_Work required_
From the following material, work out how many lines include the string "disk"; respond with the number only.

───── Materials provided

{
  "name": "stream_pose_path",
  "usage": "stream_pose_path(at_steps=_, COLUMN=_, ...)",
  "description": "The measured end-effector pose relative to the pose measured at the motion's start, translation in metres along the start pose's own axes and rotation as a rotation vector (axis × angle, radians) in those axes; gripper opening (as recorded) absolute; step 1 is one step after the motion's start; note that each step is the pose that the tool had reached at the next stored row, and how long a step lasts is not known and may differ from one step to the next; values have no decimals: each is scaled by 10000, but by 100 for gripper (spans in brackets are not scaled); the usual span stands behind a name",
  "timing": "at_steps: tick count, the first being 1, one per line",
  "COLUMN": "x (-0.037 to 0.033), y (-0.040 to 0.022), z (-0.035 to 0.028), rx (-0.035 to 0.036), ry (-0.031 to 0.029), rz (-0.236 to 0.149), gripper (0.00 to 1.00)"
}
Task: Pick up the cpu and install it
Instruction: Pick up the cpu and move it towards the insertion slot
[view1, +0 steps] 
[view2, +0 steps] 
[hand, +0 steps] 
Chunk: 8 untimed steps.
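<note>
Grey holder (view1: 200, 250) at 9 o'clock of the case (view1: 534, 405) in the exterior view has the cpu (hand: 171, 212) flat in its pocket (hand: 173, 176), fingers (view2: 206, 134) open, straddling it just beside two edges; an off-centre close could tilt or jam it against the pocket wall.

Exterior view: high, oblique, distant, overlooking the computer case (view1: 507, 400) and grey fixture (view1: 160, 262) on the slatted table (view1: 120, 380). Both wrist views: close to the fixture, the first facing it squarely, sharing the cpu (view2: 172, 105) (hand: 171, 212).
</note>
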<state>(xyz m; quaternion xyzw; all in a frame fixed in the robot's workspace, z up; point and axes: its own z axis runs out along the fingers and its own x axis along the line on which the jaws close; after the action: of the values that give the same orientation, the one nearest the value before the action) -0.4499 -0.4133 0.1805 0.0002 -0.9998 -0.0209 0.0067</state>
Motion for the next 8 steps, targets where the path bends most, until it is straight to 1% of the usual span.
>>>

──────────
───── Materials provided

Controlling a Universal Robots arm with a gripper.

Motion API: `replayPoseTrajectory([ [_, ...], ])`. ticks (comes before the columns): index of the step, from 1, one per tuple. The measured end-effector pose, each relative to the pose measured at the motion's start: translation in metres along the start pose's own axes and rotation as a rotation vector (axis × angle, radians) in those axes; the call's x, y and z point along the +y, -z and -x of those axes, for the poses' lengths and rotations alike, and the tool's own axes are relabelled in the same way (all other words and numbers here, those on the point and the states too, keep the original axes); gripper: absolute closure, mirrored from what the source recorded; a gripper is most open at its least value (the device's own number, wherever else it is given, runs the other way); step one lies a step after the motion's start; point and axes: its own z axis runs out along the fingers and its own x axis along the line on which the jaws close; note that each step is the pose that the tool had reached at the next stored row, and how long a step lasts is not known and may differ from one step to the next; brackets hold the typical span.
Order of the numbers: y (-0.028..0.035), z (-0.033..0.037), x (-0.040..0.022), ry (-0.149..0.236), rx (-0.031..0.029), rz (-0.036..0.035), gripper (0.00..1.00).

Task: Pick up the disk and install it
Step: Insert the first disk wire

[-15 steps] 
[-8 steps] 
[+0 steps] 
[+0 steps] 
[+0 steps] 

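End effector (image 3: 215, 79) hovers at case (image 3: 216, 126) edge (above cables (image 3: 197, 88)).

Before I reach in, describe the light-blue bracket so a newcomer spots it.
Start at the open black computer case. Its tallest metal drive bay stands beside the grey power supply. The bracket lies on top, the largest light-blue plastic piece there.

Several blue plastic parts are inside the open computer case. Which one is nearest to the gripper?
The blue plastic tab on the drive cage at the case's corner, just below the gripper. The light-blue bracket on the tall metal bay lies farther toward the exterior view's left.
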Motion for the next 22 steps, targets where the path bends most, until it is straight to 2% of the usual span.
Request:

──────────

_Task solution_
2